§ **What you have to do**
Return, from the listing below, each line where the word "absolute" appears.

§ **Data segment**
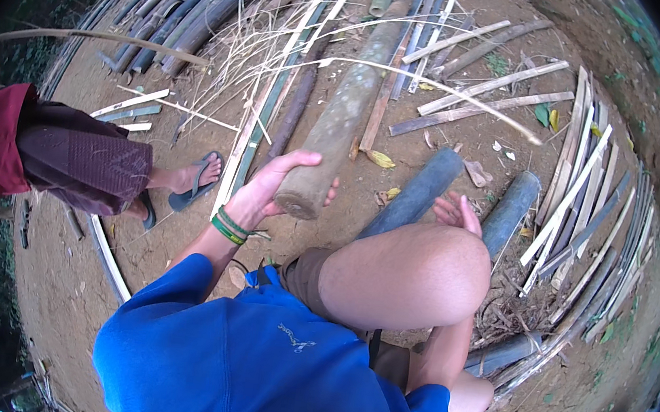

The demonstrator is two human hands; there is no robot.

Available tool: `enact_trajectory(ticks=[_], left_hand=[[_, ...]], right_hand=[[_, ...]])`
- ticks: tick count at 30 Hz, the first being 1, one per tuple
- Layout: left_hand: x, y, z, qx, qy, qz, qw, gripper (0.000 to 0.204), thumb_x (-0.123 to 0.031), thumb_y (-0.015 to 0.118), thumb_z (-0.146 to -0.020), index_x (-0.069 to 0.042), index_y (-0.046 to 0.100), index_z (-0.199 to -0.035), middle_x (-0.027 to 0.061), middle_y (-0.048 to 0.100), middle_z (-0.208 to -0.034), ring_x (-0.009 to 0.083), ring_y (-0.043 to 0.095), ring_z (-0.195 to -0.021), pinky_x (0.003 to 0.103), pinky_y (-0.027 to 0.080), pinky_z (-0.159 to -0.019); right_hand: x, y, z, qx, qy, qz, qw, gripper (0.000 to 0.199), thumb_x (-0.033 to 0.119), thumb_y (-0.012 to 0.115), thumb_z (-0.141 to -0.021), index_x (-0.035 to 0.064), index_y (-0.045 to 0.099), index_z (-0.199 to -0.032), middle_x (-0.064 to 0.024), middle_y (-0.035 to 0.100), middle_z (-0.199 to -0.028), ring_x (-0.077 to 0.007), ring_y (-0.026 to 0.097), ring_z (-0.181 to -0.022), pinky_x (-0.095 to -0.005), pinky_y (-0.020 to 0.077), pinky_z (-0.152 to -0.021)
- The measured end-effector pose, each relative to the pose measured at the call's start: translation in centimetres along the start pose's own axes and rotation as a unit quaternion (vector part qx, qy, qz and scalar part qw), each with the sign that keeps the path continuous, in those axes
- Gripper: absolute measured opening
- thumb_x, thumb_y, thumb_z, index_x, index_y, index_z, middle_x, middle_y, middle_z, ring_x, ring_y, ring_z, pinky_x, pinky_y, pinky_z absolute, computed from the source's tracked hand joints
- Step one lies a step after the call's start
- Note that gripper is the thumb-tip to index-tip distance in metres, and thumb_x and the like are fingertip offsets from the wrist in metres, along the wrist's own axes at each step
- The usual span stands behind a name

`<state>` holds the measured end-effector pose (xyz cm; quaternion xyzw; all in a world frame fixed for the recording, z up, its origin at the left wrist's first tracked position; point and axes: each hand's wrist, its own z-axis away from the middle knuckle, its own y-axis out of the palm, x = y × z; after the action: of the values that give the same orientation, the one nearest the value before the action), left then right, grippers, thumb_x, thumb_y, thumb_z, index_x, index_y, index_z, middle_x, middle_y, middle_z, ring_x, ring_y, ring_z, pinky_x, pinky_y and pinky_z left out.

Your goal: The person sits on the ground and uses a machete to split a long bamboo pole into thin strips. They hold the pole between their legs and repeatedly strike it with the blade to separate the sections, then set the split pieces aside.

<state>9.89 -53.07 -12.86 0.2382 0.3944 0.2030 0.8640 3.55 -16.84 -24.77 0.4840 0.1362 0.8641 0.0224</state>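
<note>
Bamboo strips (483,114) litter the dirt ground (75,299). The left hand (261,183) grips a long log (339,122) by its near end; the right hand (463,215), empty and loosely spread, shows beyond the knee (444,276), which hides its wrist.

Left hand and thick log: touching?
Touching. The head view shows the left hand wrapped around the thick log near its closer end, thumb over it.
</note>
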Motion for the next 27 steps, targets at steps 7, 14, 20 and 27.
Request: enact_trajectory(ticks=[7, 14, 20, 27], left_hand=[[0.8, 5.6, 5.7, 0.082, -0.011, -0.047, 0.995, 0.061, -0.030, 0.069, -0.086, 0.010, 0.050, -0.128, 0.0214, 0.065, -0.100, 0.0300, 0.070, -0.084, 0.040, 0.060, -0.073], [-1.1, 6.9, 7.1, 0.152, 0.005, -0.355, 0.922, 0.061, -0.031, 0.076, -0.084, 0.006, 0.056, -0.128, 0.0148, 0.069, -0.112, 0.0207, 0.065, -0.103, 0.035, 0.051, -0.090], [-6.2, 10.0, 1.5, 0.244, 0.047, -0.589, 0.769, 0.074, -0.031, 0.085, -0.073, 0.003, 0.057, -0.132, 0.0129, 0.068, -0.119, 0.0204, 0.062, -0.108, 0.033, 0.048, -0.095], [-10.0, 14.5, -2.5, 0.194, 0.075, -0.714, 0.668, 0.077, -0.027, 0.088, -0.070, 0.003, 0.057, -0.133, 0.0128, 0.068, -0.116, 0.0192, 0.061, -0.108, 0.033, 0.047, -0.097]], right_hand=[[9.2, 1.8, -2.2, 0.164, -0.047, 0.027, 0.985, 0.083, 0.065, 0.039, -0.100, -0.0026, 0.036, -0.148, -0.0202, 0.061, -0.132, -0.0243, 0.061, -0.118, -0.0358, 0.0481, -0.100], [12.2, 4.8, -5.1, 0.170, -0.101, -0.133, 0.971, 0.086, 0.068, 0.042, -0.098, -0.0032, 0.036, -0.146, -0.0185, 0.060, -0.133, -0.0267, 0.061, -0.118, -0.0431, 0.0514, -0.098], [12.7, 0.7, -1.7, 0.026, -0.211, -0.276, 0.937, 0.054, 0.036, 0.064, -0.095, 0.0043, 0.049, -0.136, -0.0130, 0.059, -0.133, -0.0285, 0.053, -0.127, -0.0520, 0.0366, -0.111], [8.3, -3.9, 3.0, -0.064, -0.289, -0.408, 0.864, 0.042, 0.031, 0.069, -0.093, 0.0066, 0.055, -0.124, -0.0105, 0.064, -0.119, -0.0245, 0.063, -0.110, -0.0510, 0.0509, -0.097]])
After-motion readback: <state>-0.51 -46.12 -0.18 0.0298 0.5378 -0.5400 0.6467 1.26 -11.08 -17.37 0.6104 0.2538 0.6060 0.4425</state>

§ **Solution for this problem**
- Gripper: absolute measured opening
- thumb_x, thumb_y, thumb_z, index_x, index_y, index_z, middle_x, middle_y, middle_z, ring_x, ring_y, ring_z, pinky_x, pinky_y, pinky_z absolute, computed from the source's tracked hand joints

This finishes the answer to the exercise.